Your job is to restate each entry word for word.

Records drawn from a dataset
______

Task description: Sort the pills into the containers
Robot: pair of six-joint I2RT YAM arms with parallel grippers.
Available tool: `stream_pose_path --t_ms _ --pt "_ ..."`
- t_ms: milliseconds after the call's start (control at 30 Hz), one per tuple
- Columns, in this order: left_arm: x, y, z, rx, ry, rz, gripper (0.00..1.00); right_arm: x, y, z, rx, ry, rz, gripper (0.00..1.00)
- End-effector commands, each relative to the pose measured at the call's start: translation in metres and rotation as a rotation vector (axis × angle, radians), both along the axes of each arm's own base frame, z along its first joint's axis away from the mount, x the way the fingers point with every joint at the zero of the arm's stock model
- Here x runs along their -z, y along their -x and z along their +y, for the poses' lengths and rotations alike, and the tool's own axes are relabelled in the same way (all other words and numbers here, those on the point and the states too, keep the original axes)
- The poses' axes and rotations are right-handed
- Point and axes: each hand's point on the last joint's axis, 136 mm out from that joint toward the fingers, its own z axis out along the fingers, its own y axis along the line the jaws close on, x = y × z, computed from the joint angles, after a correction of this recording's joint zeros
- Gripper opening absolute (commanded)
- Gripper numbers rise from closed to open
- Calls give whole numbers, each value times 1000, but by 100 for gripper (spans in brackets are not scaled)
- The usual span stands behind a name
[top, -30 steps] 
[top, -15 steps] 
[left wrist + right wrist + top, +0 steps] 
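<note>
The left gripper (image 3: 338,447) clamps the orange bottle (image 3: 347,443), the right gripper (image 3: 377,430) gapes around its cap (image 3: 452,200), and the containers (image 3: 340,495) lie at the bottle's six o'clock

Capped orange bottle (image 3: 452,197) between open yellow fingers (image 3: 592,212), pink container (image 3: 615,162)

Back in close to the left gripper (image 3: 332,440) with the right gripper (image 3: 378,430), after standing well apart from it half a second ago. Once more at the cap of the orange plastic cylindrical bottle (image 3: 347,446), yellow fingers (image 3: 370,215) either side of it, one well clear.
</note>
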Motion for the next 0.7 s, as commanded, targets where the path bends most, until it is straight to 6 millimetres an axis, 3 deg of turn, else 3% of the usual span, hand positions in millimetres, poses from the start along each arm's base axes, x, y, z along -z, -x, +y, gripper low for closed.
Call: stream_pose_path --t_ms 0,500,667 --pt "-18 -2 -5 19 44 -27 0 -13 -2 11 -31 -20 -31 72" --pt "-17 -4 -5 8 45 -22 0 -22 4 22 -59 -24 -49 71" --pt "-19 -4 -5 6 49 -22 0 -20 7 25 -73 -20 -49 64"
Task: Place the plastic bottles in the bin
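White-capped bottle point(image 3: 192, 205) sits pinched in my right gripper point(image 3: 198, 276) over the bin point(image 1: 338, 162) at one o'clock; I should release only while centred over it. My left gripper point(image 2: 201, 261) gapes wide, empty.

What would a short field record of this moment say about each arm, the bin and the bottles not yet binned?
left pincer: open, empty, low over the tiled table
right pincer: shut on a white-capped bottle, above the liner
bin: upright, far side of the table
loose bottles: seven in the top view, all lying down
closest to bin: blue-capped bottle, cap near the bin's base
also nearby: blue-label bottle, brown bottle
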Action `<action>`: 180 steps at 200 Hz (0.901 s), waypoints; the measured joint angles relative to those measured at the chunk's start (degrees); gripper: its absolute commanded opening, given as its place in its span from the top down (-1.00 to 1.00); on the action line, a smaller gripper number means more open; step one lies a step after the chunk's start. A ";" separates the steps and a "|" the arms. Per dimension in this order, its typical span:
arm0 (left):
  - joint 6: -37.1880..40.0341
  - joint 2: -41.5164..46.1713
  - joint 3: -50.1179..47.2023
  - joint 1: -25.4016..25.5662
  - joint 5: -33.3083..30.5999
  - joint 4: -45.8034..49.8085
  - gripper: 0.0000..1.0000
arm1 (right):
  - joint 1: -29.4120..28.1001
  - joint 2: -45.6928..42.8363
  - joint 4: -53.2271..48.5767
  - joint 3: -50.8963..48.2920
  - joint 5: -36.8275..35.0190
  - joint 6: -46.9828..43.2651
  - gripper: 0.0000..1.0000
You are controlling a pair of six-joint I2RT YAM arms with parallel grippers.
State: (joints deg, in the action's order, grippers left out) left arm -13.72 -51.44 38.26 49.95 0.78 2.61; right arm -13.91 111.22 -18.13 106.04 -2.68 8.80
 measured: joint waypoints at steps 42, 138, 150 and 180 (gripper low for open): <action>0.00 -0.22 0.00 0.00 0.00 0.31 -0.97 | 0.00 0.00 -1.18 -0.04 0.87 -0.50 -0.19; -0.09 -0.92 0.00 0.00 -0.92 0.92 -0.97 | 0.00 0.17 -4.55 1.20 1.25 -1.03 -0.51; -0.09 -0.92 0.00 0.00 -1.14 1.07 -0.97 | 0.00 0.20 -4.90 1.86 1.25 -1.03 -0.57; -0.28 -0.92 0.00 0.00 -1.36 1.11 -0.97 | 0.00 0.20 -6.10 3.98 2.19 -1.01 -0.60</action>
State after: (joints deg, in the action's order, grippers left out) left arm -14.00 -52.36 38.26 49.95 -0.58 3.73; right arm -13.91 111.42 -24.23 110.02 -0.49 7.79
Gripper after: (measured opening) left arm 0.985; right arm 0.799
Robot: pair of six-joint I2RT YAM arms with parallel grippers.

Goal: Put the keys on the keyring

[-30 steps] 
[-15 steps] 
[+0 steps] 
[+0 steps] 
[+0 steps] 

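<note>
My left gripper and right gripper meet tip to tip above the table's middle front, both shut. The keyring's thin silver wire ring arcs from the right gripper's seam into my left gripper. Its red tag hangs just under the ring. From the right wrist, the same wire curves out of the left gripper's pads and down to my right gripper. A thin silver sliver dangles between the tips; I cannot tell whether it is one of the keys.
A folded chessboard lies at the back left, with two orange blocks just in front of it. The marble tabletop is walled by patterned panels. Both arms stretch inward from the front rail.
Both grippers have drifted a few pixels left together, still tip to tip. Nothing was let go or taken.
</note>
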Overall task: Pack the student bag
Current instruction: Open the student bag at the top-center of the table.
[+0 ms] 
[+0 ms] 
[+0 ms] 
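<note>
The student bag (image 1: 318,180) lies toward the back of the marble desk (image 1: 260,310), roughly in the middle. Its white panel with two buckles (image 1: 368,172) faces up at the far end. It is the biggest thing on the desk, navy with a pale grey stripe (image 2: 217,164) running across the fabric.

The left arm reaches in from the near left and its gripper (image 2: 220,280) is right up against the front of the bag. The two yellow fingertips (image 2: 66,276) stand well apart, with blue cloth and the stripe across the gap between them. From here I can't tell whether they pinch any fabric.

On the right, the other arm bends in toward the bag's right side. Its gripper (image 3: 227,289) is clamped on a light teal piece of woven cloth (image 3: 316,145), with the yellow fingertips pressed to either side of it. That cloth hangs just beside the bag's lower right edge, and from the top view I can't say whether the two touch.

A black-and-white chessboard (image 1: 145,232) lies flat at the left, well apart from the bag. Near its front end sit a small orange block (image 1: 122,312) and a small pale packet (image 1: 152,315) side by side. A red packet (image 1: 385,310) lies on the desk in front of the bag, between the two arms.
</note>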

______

WORKED SOLUTION ->
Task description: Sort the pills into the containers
Robot: pair of six-joint I2RT YAM arms with parallel grippers.
Available tool: `stream_pose_path --t_ms _ --pt "_ ..."`
- t_ms: milliseconds after the call's start (control at 30 Hz), one per tuple
- Columns, in this order: left_arm: x, y, z, rx, ry, rz, gripper (0.00..1.00); right_arm: x, y, z, rx, ry, rz, gripper (0.00..1.00)
- End-effector commands, each relative to the pose measured at the call's start: translation in metres and rotation as a rotation vector (axis × angle, radians), both along the axes of each arm's own base frame, z along its first joint's axis away from the mount, x the way the fingers point with every joint at the zero of the arm's stock model
- Here x runs along their -z, y along their -x and z along their +y, for the poses' lengths and rotations alike, and the tool's own axes are relabelled in the same way (all other words and numbers here, those on the point and the states too, keep the original axes)
- The poses' axes and rotations are right-handed
- Point and axes: each hand's point on the last joint's axis, 136 mm out from that joint toward the fingers, its own z axis out along the fingers, its own y axis along the line the jaws close on, x = y × z, computed from the joint angles, after a correction of this recording's joint zeros
- Gripper opening absolute (commanded)
- Gripper numbers rise from closed to open
- Calls give whole numbers, each value times 1000, but by 100 for gripper (spans in brackets are not scaled)
- The usual span stands behind a name
[top, -30 steps] 
[top, -15 steps] 
[left wrist + right wrist + top, +0 steps] 
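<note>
The left gripper (image 3: 338,447) clamps the orange bottle (image 3: 347,443), the right gripper (image 3: 377,430) gapes around its cap (image 3: 452,200), and the containers (image 3: 340,495) lie at the bottle's six o'clock

Capped orange bottle (image 3: 452,197) between open yellow fingers (image 3: 592,212), pink container (image 3: 615,162)

Back in close to the left gripper (image 3: 332,440) with the right gripper (image 3: 378,430), after standing well apart from it half a second ago. Once more at the cap of the orange plastic cylindrical bottle (image 3: 347,446), yellow fingers (image 3: 370,215) either side of it, one well clear.
</note>
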Motion for the next 0.7 s, as commanded, targets where the path bends most, until it is straight to 6 millimetres an axis, 3 deg of turn, else 3% of the usual span, hand positions in millimetres, poses from the start along each arm's base axes, x, y, z along -z, -x, +y, gripper low for closed.
Call: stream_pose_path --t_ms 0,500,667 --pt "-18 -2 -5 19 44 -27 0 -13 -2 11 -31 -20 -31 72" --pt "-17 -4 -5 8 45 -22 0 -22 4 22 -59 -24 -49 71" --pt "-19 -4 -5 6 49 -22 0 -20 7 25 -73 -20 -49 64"
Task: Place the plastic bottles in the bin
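White-capped bottle point(image 3: 192, 205) sits pinched in my right gripper point(image 3: 198, 276) over the bin point(image 1: 338, 162) at one o'clock; I should release only while centred over it. My left gripper point(image 2: 201, 261) gapes wide, empty.

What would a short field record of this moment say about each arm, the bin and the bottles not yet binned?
left pincer: open, empty, low over the tiled table
right pincer: shut on a white-capped bottle, above the liner
bin: upright, far side of the table
loose bottles: seven in the top view, all lying down
closest to bin: blue-capped bottle, cap near the bin's base
also nearby: blue-label bottle, brown bottle
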Action `<action>`: 180 steps at 200 Hz (0.901 s), waypoints; the measured joint angles relative to those measured at the chunk's start (degrees); gripper: its absolute commanded opening, given as its place in its span from the top down (-1.00 to 1.00); on the action line, a smaller gripper number means more open; step one lies a step after the chunk's start. A ";" separates the steps and a "|" the arms. Per dimension in this order, its typical span:
arm0 (left):
  - joint 6: -37.1880..40.0341
  - joint 2: -41.5164..46.1713
  - joint 3: -50.1179..47.2023
  - joint 1: -25.4016..25.5662
  - joint 5: -33.3083..30.5999
  - joint 4: -45.8034..49.8085
  - gripper: 0.0000..1.0000
arm1 (right):
  - joint 1: -29.4120..28.1001
  - joint 2: -45.6928..42.8363
  - joint 4: -53.2271..48.5767
  - joint 3: -50.8963..48.2920
  - joint 5: -36.8275..35.0190
  - joint 6: -46.9828..43.2651
  - gripper: 0.0000..1.0000
You are controlling a pair of six-joint I2RT YAM arms with parallel grippers.
State: (joints deg, in the action's order, grippers left out) left arm -13.72 -51.44 38.26 49.95 0.78 2.61; right arm -13.91 111.22 -18.13 106.04 -2.68 8.80
 measured: joint waypoints at steps 42, 138, 150 and 180 (gripper low for open): <action>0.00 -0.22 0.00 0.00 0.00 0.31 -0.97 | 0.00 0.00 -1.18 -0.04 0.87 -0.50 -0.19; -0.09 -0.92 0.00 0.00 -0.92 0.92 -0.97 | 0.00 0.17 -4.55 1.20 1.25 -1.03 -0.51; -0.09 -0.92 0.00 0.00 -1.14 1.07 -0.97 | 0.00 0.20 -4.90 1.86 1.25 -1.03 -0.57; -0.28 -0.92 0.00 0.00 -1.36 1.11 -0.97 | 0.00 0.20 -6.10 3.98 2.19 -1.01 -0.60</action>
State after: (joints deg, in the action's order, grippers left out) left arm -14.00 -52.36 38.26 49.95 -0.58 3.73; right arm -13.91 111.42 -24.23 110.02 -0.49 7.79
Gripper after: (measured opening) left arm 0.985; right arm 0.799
Robot: pair of six-joint I2RT YAM arms with parallel grippers.

Goal: Put the keys on the keyring

[-30 steps] 
[-15 steps] 
[+0 steps] 
[+0 steps] 
[+0 steps] 

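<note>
My left gripper and right gripper meet tip to tip above the table's middle front, both shut. The keyring's thin silver wire ring arcs from the right gripper's seam into my left gripper. Its red tag hangs just under the ring. From the right wrist, the same wire curves out of the left gripper's pads and down to my right gripper. A thin silver sliver dangles between the tips; I cannot tell whether it is one of the keys.
A folded chessboard lies at the back left, with two orange blocks just in front of it. The marble tabletop is walled by patterned panels. Both arms stretch inward from the front rail.
Both grippers have drifted a few pixels left together, still tip to tip. Nothing was let go or taken.
</note>
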Overall task: Pack the student bag
Current instruction: Open the student bag at the top-center of the table.
[+0 ms] 
[+0 ms] 
[+0 ms] 
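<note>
The student bag (image 1: 318,180) lies toward the back of the marble desk (image 1: 260,310), roughly in the middle. Its white panel with two buckles (image 1: 368,172) faces up at the far end. It is the biggest thing on the desk, navy with a pale grey stripe (image 2: 217,164) running across the fabric.

The left arm reaches in from the near left and its gripper (image 2: 220,280) is right up against the front of the bag. The two yellow fingertips (image 2: 66,276) stand well apart, with blue cloth and the stripe across the gap between them. From here I can't tell whether they pinch any fabric.

On the right, the other arm bends in toward the bag's right side. Its gripper (image 3: 227,289) is clamped on a light teal piece of woven cloth (image 3: 316,145), with the yellow fingertips pressed to either side of it. That cloth hangs just beside the bag's lower right edge, and from the top view I can't say whether the two touch.

A black-and-white chessboard (image 1: 145,232) lies flat at the left, well apart from the bag. Near its front end sit a small orange block (image 1: 122,312) and a small pale packet (image 1: 152,315) side by side. A red packet (image 1: 385,310) lies on the desk in front of the bag, between the two arms.
</note>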

There is no more to add to the answer.